We see Jeremiah surrounded by enemies, and yet his confidence in the Lord is unshaken. The source of that confidence goes back to the first verses of Chapter 1, the moment when God called him to be a prophet. Jeremiah wasn’t so sure. “I am too young,” he said. God answered, “To whomever I send you, you shall go; whatever I command you, you shall speak. Do not be afraid of them, for I am with you to deliver you.”
Just before today’s Gospel passage, Jesus has been telling tells his Apostles to expect persecution and betrayal even from their own families. And then he tells them, more than once, “Do not be afraid.”

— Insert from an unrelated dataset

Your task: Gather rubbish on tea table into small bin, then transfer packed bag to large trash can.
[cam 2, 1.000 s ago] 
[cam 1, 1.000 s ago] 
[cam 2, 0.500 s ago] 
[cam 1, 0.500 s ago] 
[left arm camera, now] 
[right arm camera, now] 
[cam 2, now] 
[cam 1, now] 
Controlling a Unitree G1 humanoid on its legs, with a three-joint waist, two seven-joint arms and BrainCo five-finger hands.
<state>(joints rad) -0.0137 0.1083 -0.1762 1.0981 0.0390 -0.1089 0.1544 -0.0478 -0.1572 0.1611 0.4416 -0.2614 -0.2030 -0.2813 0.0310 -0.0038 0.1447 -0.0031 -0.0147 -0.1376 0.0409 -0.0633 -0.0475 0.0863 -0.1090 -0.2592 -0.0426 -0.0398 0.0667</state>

Few of us have the power to dispel the fears of another. We can say “Don’t worry,” but the worrier is rarely convinced. The reason is simple: we are incapable of inspiring the same confidence as Jesus or the Beautiful Lady.
St. Paul makes it clear where our Christian confidence comes from. In reflecting on human sinfulness, he points out that God’s grace has “overflowed.” Grace is far more powerful than the transgression.
The Church is sometimes accused to being obsessed with sin. We begin the Mass with a penitential rite. We spend forty days of Lent each year focusing on our sinfulness. We encourage people to confess their sins regularly in the Sacrament of Reconciliation. Our Lady of La Salette, like the prophets, seems to dwell on the sins of her people.
That is true; but by showing sinners how far they have strayed, Mary, the prophets, and the Church are inviting them to turn back. By being reminded of our sins, we are invited to remember God’s grace.
If ever you find yourself keeping your distance from God because of your sins, remember this: no one (not even you) is beyond the Lord’s power to save, no one is beyond God’s willingness to forgive.
Don’t stay away. Come closer, don’t be afraid.